* WORK INSTRUCTIONS: What is needed is a word-for-word copy of the lines below from the one with "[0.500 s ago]" through the one with "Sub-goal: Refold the", both included, with every picture left out.

* DATA SHOWN:
-- -- --

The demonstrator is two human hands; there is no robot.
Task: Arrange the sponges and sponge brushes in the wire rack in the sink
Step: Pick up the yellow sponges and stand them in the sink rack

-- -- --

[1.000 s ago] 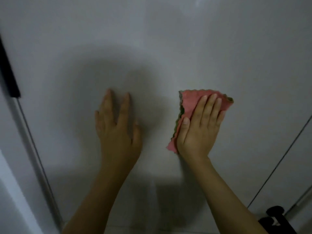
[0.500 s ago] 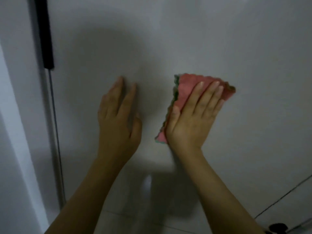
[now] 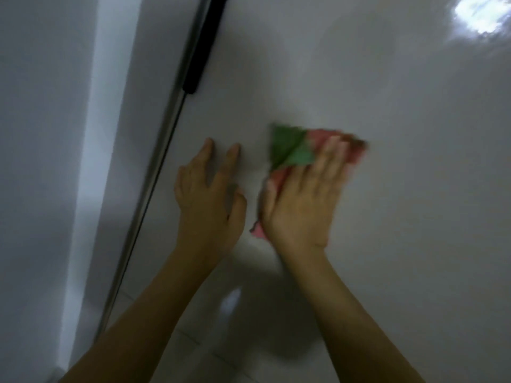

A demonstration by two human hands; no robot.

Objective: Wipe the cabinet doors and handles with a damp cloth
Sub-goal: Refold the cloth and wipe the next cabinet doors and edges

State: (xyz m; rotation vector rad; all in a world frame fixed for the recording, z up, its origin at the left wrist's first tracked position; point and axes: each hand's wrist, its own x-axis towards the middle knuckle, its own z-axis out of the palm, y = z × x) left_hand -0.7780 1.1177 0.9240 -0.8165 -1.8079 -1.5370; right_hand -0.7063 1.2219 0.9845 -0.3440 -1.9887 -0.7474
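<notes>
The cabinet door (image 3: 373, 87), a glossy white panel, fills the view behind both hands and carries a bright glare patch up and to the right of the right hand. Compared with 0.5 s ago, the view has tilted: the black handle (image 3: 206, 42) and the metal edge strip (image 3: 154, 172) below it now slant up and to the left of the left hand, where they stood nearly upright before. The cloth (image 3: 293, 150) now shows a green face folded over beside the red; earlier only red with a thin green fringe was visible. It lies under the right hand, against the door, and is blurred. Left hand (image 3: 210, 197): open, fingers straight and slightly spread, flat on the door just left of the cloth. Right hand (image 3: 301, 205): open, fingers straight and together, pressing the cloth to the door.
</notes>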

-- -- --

* ANSWER BOX:
[0.500 s ago] 
[now] 

A demonstration by two human hands; no robot.

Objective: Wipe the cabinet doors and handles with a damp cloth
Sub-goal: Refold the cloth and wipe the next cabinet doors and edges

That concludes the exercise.